▸ Work instruction
An unchanged copy of all the lines below is expected, and it should contain no pictures.

▸ Provided data
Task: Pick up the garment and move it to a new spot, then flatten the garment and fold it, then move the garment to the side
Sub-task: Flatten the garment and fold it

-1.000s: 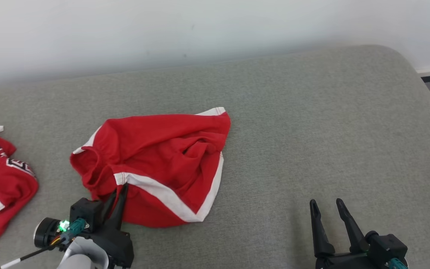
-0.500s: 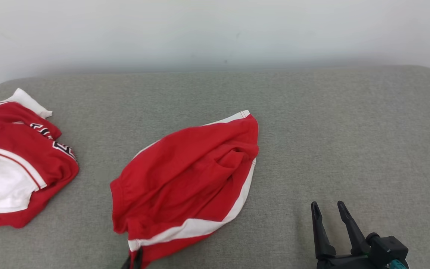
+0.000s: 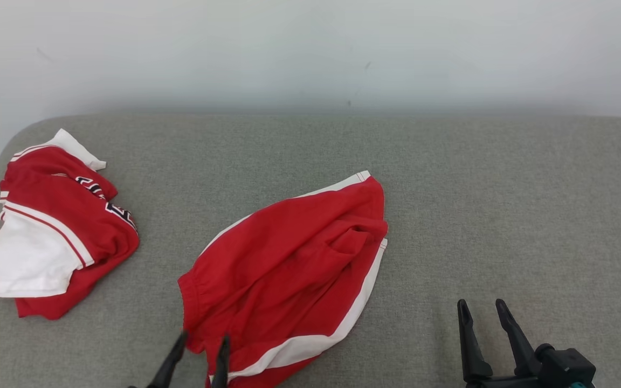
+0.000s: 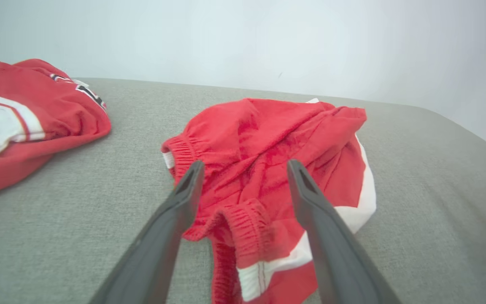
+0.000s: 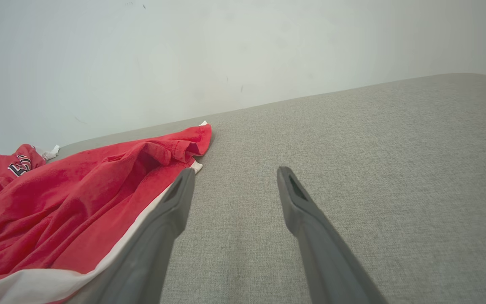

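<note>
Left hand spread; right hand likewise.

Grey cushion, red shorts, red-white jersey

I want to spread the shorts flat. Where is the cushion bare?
Widest free patch: grey cushion right of the red shorts, beyond the right gripper. A narrow strip lies between the shorts and the red-and-white garment. Left side is crowded.
</note>
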You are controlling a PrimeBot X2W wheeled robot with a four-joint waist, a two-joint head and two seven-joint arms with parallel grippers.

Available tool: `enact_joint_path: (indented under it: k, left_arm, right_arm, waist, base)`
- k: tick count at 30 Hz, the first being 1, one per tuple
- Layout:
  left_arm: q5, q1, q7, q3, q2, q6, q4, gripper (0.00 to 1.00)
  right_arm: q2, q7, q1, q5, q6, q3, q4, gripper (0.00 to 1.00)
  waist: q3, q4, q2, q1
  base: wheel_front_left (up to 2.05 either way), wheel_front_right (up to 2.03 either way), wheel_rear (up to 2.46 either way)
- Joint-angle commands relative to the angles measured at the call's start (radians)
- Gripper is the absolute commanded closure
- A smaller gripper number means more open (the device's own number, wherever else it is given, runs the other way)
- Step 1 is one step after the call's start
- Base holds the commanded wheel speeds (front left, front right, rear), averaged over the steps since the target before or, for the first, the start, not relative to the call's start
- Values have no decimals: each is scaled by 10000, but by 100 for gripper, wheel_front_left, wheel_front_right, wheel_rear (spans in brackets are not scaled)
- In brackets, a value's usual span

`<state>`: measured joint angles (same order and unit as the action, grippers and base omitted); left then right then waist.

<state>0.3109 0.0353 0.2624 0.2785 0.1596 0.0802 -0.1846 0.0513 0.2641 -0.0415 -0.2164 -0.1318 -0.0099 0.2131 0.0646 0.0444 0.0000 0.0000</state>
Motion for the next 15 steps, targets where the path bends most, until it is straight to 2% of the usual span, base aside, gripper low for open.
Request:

▸ Exercise response
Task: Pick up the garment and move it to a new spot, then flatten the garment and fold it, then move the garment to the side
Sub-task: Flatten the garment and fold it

-1.000s: 
-0.500s: 
+0.000s: 
+0.000s: 
+0.000s: 

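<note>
Left hand spread; right hand likewise.

Grey cushion, red shorts, red-white jersey

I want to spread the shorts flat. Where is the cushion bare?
Widest free patch: grey cushion right of the red shorts, beyond the right gripper. A narrow strip lies between the shorts and the red-and-white garment. Left side is crowded.
</note>
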You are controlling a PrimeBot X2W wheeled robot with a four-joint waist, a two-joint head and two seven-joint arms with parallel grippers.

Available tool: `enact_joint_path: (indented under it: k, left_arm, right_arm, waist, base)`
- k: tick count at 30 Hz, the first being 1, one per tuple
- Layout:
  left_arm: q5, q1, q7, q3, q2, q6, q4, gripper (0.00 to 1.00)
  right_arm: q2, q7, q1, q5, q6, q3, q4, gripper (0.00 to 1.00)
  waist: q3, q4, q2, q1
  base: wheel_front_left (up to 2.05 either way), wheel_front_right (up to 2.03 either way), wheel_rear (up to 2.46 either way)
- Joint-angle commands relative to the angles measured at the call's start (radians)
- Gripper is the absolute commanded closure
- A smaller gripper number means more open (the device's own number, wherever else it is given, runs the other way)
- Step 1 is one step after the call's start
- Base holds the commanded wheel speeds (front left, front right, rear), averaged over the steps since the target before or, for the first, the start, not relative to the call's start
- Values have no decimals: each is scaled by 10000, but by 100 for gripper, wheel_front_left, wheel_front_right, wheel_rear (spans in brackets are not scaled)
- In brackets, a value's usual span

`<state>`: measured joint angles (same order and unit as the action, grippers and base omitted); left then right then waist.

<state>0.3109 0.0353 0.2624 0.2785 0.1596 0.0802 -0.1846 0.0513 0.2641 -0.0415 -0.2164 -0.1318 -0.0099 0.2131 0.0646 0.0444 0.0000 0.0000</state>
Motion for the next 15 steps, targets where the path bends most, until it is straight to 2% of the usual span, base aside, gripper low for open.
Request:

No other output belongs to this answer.